**Assignment**
Print word for word whatever lies between the first line of the material and the line holding "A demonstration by", both included, and omit all pictures.

**Supplied information**

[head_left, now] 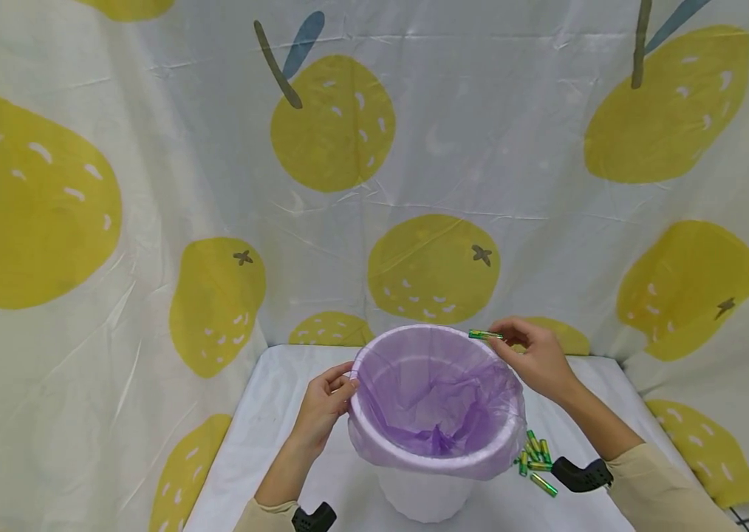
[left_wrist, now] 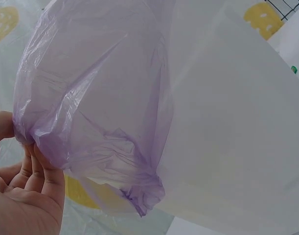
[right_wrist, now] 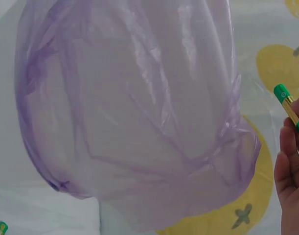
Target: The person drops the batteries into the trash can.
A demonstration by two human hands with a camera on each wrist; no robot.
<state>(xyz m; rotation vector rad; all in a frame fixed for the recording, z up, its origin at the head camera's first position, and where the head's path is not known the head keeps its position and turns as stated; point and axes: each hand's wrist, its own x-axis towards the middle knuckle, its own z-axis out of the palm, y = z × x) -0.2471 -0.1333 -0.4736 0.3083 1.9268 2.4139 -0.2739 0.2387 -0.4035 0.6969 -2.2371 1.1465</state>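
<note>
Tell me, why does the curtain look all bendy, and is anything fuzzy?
Head view: the wide lens bows the curtain at the edges. Right wrist view: the battery is sharp, the purple bag slightly soft. Left wrist view: soft, even light, no glare.

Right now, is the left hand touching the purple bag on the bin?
Touching. In the left wrist view the left hand's fingers press against the folded-over purple bag; the head view shows the left hand at the bin's rim.

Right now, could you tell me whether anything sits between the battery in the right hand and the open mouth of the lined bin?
Nothing visible does. The right hand pinches the battery just above the bin's far rim, and the purple liner gapes open below it. The left hand holds the near-left rim, clear of the opening.
</note>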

**Expected output**
[head_left, now] 
[left_wrist, now] 
[right_wrist, now] 
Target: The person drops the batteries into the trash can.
A demonstration by two human hands with a camera on each wrist; no robot.

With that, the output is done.